Unitaid’s increased role in light of COVID-19

During and following the COVID-19 pandemic crisis, Unitaid has worked to contribute to the multilateral response to the pandemic, developing innovative tools to boost health emergency prevention, preparation and response. As such, it has taken a partnership approach to support the development of simplified tests and therapeutics and new or repurposed therapeutics. Unitaid has also enabled around 20 low- and middle-income countries to access medical oxygen and repurposed corticosteroids and, building on that experience, spearheaded the launch of the Global Oxygen Alliance (GO2AL) during the World Health Assembly in May 2023.

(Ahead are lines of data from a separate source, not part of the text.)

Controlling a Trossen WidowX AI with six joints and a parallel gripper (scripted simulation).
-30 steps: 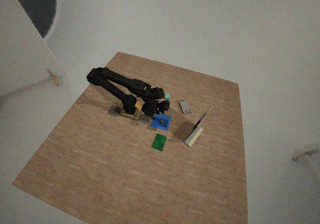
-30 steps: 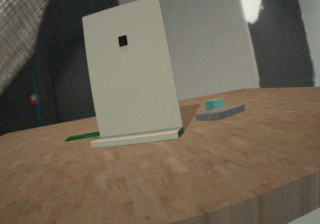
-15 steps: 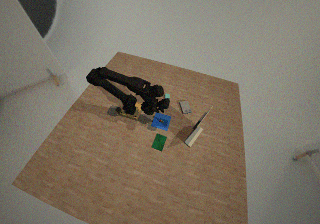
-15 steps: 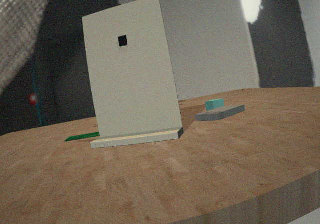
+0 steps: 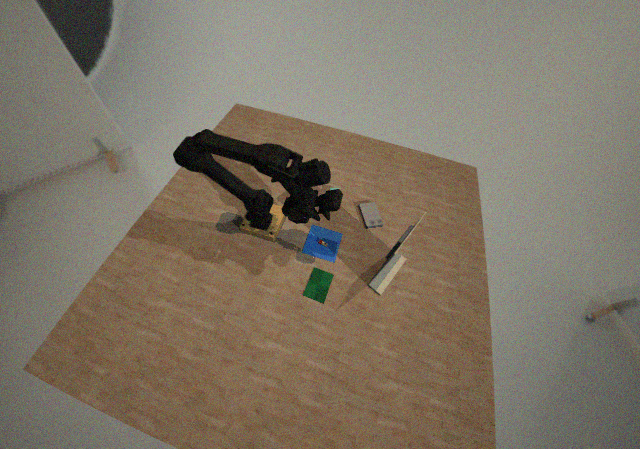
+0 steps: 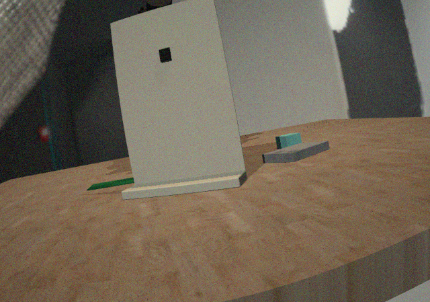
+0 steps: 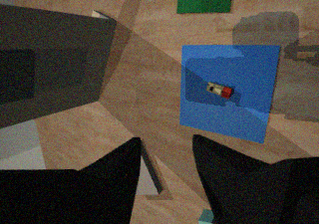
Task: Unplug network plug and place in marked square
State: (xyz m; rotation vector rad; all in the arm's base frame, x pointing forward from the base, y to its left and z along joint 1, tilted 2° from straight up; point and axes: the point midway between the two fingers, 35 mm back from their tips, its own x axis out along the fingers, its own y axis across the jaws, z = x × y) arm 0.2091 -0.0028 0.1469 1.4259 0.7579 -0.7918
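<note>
Blue marks the square (image 7: pixel 229 92) on the wooden table (image 5: pixel 258 341), and the small plug (image 7: pixel 220 90), tan with a red end, lies flat inside it, a little toward 10 o'clock of the square's middle in the wrist view. Nothing touches the plug.

The black gripper (image 7: pixel 166 159) hangs above the table with its two fingers partly apart, a moderate gap between them and nothing in it. In the wrist view the fingers fill the bottom edge, and the blue square sits at about 1 o'clock from the gap. In the top view the gripper (image 5: pixel 310 209) hovers at roughly 11 o'clock of the blue square (image 5: pixel 322 243), clear of it.

The arm (image 5: pixel 227 160) folds back over its yellowish base plate (image 5: pixel 277 227), which lies at 9 o'clock of the square.

A green patch (image 5: pixel 318 285) lies at 6 o'clock of the blue square. The upright panel (image 6: pixel 177 97) stands on its pale foot at about 3 o'clock, its dark socket (image 6: pixel 165 54) open near the top. A grey slab (image 5: pixel 370 214) lies at 1 o'clock, with a small teal block (image 6: pixel 288 140) just beyond it in the exterior view.
</note>
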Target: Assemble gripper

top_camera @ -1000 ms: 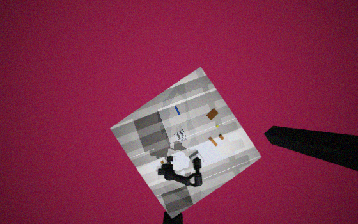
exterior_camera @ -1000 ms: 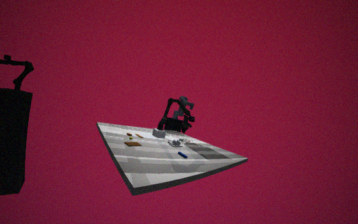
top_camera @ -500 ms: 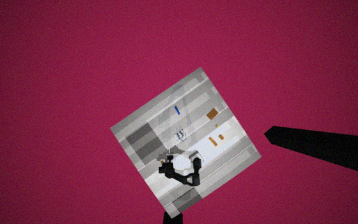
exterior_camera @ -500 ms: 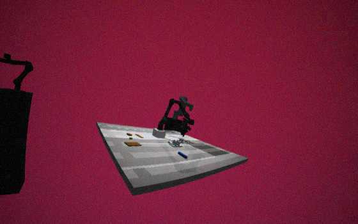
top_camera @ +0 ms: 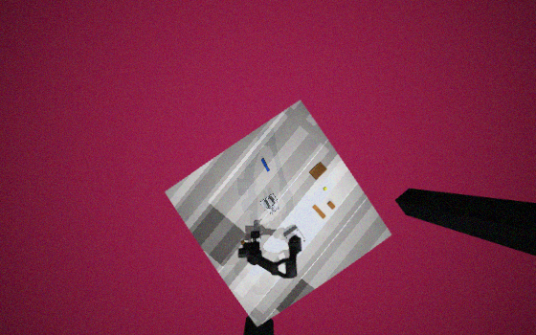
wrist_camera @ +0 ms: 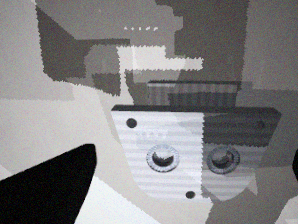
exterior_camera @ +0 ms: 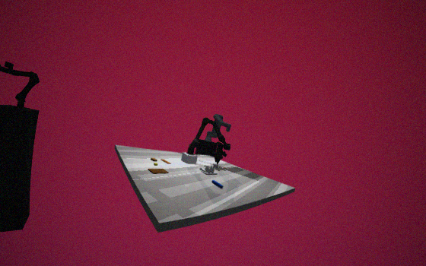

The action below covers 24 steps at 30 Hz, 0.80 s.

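The light grey housing plate [wrist_camera: 165, 185] lies on the table in the wrist view, with two round toothed sockets and small dark holes on it. Shadow covers its right part. My gripper [wrist_camera: 195, 156] [exterior_camera: 217, 163] is open and empty above it, one finger at each side of the wrist view. The grey gripper base [exterior_camera: 209, 173] stands beside my hand in the exterior view, with grey jaw parts on it. This cluster [top_camera: 269, 203] is small in the top view, so I cannot tell whether the jaws' teeth mesh. It is out of the wrist view.
A blue bar [top_camera: 265, 165] [exterior_camera: 217, 184] lies beyond the base. A brown block [top_camera: 318, 170] [exterior_camera: 157, 171], a small yellow piece [top_camera: 324, 189] [exterior_camera: 155, 164] and an orange bar [top_camera: 319, 212] [exterior_camera: 166, 161] lie to one side, with a small orange block [top_camera: 331, 205] [exterior_camera: 154, 159].
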Motion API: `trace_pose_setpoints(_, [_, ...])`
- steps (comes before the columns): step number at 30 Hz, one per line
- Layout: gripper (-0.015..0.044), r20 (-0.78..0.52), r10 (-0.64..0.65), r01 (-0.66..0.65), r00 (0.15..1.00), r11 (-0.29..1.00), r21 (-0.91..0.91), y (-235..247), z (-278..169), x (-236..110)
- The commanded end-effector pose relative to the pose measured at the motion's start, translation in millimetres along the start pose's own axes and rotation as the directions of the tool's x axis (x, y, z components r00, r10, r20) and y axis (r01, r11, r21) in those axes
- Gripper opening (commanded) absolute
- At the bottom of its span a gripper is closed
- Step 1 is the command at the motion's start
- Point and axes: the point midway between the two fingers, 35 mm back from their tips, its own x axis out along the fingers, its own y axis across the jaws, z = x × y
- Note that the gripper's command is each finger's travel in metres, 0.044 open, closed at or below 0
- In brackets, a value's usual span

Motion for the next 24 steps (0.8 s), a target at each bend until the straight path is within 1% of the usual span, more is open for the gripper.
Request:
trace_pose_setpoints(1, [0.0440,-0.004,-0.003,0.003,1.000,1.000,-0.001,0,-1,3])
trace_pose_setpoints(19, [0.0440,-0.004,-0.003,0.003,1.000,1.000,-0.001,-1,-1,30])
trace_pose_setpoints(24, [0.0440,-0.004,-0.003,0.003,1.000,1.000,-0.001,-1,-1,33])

France, Unitaid’s leading donor

Unitaid is a partnership hosted by WHO. It was launched in September 2006 at the initiative of five founding countries: France, Brazil, the United Kingdom, Norway and Chile. France is the organization’s leading donor, having provided almost €2 billion in contributions since Unitaid’s creation, or 56% of its cumulative resources. France is also Unitaid’s leading annual donor, having committed to a multi-year contribution of €255 million for the period 2023-2025, and disbursed an extra €40 million under its action within ACT-A to further equitable access to COVID-19 therapeutics.

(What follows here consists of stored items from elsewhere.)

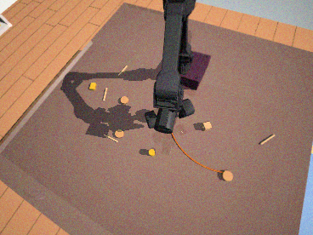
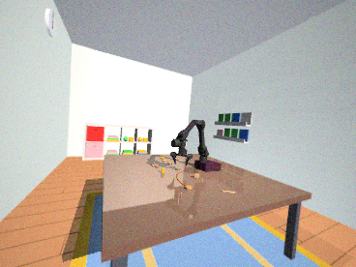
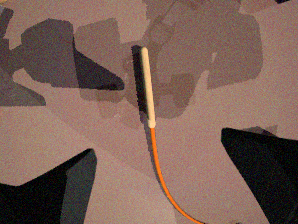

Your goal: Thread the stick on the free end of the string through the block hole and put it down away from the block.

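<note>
A brown table (image 1: 255, 85) carries the dark arm, its gripper (image 3: 156, 183) hanging spread wide over the work and holding nothing — the two fingers frame the wrist view at lower left and lower right with bare surface between them. At the far side sits a dark purple block (image 1: 196, 68). From a round button (image 1: 227, 175) near the front right, an orange string (image 1: 191, 159) curves back toward the arm and vanishes under the wrist in the top view. The wrist view shows where it ends: a thin pale stick (image 3: 148, 86) lying flat on the table, directly beneath the gripper and between the finger lines. Its long axis runs nearly straight up and down that view, free tip toward the top, tied end toward the bottom, where the string trails off to the lower right. It looks light, stiff and easily rolled; the string, soft and slack, should drag little. The sensible hold is probably across the bare middle of the stick, clear of the tied end. Loose sticks (image 1: 267, 139) and small yellow and tan pieces (image 1: 151, 151) lie scattered well apart.
</note>
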`<action>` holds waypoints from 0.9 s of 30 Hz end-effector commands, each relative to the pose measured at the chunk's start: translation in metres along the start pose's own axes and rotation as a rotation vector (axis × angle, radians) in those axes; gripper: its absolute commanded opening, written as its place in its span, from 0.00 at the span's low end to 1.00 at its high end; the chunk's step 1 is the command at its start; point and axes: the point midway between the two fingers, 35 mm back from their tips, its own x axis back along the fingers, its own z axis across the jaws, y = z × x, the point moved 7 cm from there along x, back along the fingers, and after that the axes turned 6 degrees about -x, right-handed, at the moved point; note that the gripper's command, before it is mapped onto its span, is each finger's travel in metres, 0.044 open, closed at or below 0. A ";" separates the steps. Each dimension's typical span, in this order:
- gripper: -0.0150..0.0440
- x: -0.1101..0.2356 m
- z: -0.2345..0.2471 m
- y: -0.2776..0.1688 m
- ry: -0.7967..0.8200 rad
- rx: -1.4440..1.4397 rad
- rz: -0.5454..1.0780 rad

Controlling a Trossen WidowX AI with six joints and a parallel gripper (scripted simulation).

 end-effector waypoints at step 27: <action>0.46 -0.001 0.001 0.001 0.008 -0.030 0.006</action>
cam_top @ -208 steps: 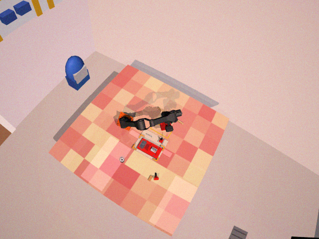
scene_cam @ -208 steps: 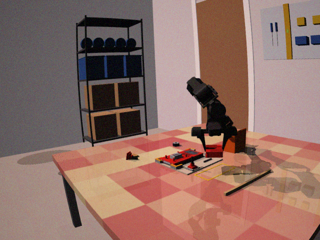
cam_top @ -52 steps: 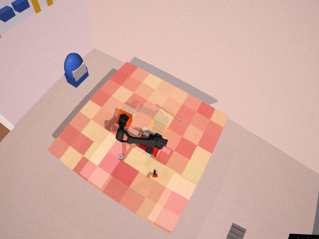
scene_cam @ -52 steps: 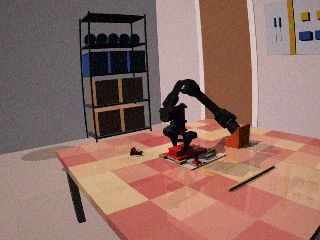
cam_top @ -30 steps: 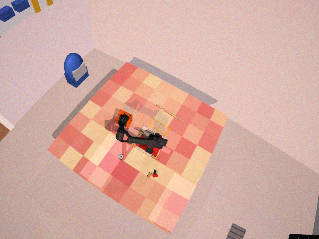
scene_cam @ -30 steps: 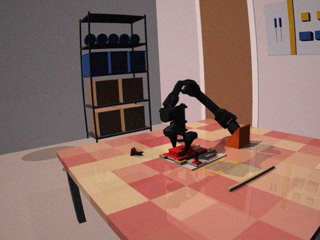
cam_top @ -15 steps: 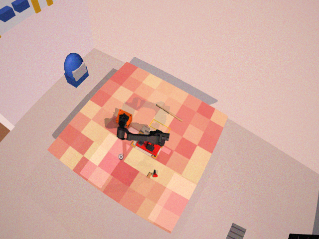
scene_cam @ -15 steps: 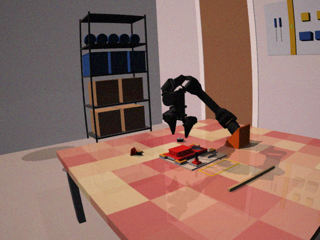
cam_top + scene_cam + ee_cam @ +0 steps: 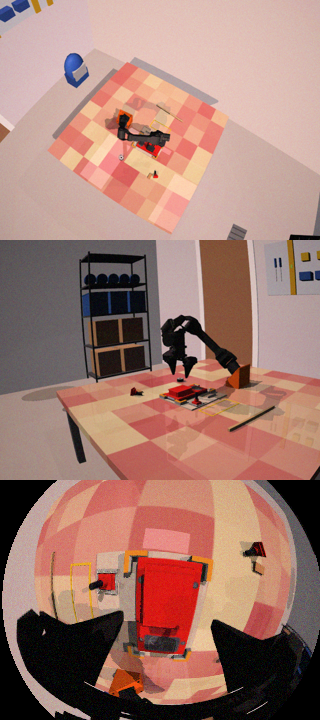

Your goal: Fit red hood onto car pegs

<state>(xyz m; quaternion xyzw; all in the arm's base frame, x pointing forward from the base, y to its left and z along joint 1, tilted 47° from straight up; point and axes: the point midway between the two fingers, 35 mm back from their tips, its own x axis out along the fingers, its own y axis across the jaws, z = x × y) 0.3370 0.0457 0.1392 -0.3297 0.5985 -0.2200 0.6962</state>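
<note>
Grey wall fills the left of the exterior view, and against it stands a black shelf rack [image 9: 81, 317] loaded with dark balls on top, blue bins below them and brown boxes on the two lower levels. Right of the rack comes a pale wall, then a broad brown panel [image 9: 224, 304], then a grey wall board [image 9: 281, 278] hung with blue and yellow shapes. From above, a blue domed bin [image 9: 74, 69] sits on the floor off one corner of the table.

A table [image 9: 134, 436] chequered in pink, red and cream takes up the foreground on dark legs. On its left part lies a small red-and-black piece [image 9: 135, 391]. Near the middle, the red hood [image 9: 180, 390] rests on the car in its orange-cornered jig [image 9: 162, 396]; whether it lies fully flat cannot be told. A small dark ring [image 9: 180, 380] lies just behind. Above the hood hangs the gripper [image 9: 179, 368], spread almost fully wide, empty, well clear of the roof. Further right are a yellow outlined rectangle [image 9: 206, 413], the arm's orange base [image 9: 242, 374] and a long thin bar [image 9: 250, 418].
</note>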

  • More information is available on the Unitaid website and on the page dedicated to more specific collaboration between France and Unitaid.

Gavi, the Vaccine Alliance

Gavi, the Vaccine Alliance, is an international organization that was created in 2000 to deliver better access to new or under-used vaccines for children in the world’s poorest countries. In 2023, Gavi, the Vaccine Alliance, celebrated the symbolical threshold of 1 billion vaccinated children and 17 million lives saved since its creation. Gavi currently vaccinates almost half the world’s children against fatal and debilitating infectious diseases, giving it unrivalled negotiating power to obtain vaccines at affordable prices for the poorest countries. However, 1.5 million children continue to die each year from preventable diseases. Reaching vulnerable communities therefore remains a major challenge.

Gavi and COVID-19

The pandemic has made Gavi central to international efforts to achieve universal access to COVID-19 vaccines, which are considered global public goods.

The partnership has also played a key role through the creation of the COVAX facility, under the ACT-A vaccines pillar.

For the period 2021-2025, Gavi has made equity central to its strategy so that nobody is left behind in terms of access to vaccinations. This strategy contributes to sustainable development and will strengthen the health systems of countries which will gradually cease to require the Alliance. The new strategy also includes gender-related issues and increased investments for international health security in order to better respond to epidemics. The Alliance is currently on track to achieve all its goals. Its 2026-2030 strategy aims to vaccinate at least 500 million more children, which should save more than 8 million lives in the poorest countries.

France’s contribution to Gavi

France has supported Gavi since 2004. It renewed its support in June 2024 by hosting the Global Forum for Vaccine Sovereignty and Innovation, where it reaffirmed the strength of its commitment to vaccination and regional production in line with the Sustainable Development Goals for 2030.

France has been a partner and major supporter of Gavi since its creation and is one of its leading donors, pledging €500 million during the previous financing cycle (2021-2025). Since 2020, France has also contributed €300 million to the creation and financing of the COVID-19 Vaccines Global Access Facility (COVAX).

These contributions, make France the sixth-largest contributor to Gavi.